How did Boston help Nova Scotia?

Boston sent immediate medical aid and relief supplies to Nova Scotians. We will never forget this support and kindness of the people of Boston. To give thanks, the province gives Boston a beautiful Christmas tree every year. Nova Scotians send a Christmas tree to the city every year, as a thank you for the support of Bostonians after the 1917 Halifax explosion.

Boston was one of the first jurisdictions to send aid, and the governor sent a train full of supplies and medical personnel within hours. In November, the province of Nova Scotia maintained an annual tradition by sending the city of Boston its official Christmas tree to the city of Boston. The year after the explosion, Nova Scotia sent Boston a thank you in the form of a Christmas tree. In 1971, the tradition of sending trees was revived, and it remains strong.

Nova Scotians donate a tall spruce tree each year, then send it on a two-day trip to the Boston Common. Look for the helpers; they are usually the ones who run into trouble. In December 1917, the assistants were citizens of Boston, Massachusetts. In December 1918, Boston received a Nova Scotia Christmas tree to thank the city for its help after the Halifax explosion.

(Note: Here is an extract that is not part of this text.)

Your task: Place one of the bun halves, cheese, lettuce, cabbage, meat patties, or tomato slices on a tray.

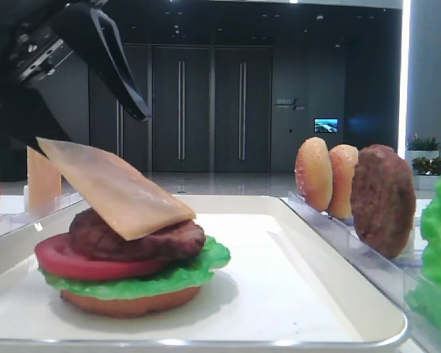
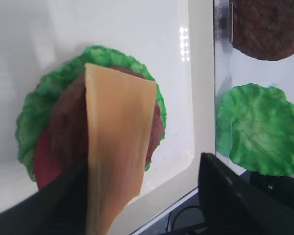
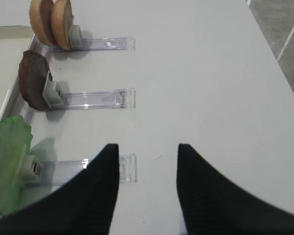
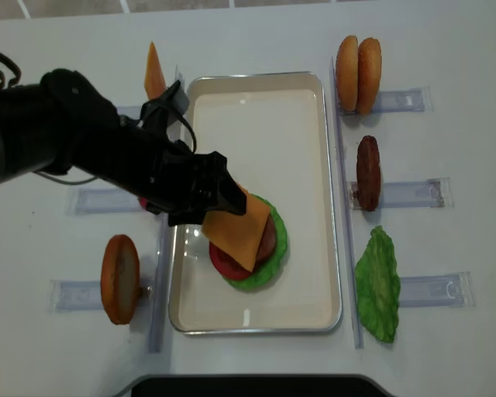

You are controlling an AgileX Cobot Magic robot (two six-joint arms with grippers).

The gift was revived as an annual tradition and well-known celebration in 1971, and the tree is still lit every year at a ceremony at Boston Common. But according to Stephens calculations, large balsamic firs should not be considered the most important link between these events of the past and the present. On the one hand, the Revolutionary War pushed some 30,000 loyalists from New England to Nova Scotia with resentments. Every year, for nearly half a century, Nova Scotia has provided Boston with its official Christmas tree as a thank you for the city's response to the 1917 explosion at Halifax Harbor.

The nurses arrived in Boston during the fall and moved between areas of Massachusetts where the need was greatest. In 1971, Joseph Slauenwhite, a resident of Nova Scotia, once again donated a large Christmas tree to Boston to commemorate the occasion and express his appreciation. World War I was in full swing and Mont-Blanc made a stop in Halifax, the capital of the province of Nova Scotia, on the way to the European war front. When an explosion off the coast of Halifax, Nova Scotia, devastated much of the city on December 6, 1917, Boston doctors and nurses acted quickly.

The Americans stayed in the city for months after the explosion, helping to rebuild and prepare the port so that Halifax could recover in the long term. This helped in April 1917, the United States finally enter the Great War, becoming Canada's allies for the first time. When the first nurses left for Boston on September 30, a Halifax newspaper reported only one known case of influenza in the city. Numerous train members were able to relieve Nova Scotia medical personnel, most of whom had been working tirelessly since the explosion occurred.

While donating the Christmas tree is first and foremost a gift, it is also an important marketing effort for Nova Scotia. When Mont-Blanc exploded, he put his first aid experience into practice for three days without sleep before being relieved by Boston doctors. The following year, as a thank you, Boston received a tree specially chosen to celebrate Christmas from the grateful people of Halifax. McNeil, Boston Mayor Marty Walsh and other guests will light the tree at Boston Common on Thursday night.

The tree is so important to the people of Nova Scotia that people have cried for it, argued about it and even wrote song lyrics in its honor. .

Bryant Delosier
Bryant Delosier

Proud zombie buff. Wannabe pop culture specialist. Wannabe internet expert. Devoted bacon expert. Lifelong food enthusiast.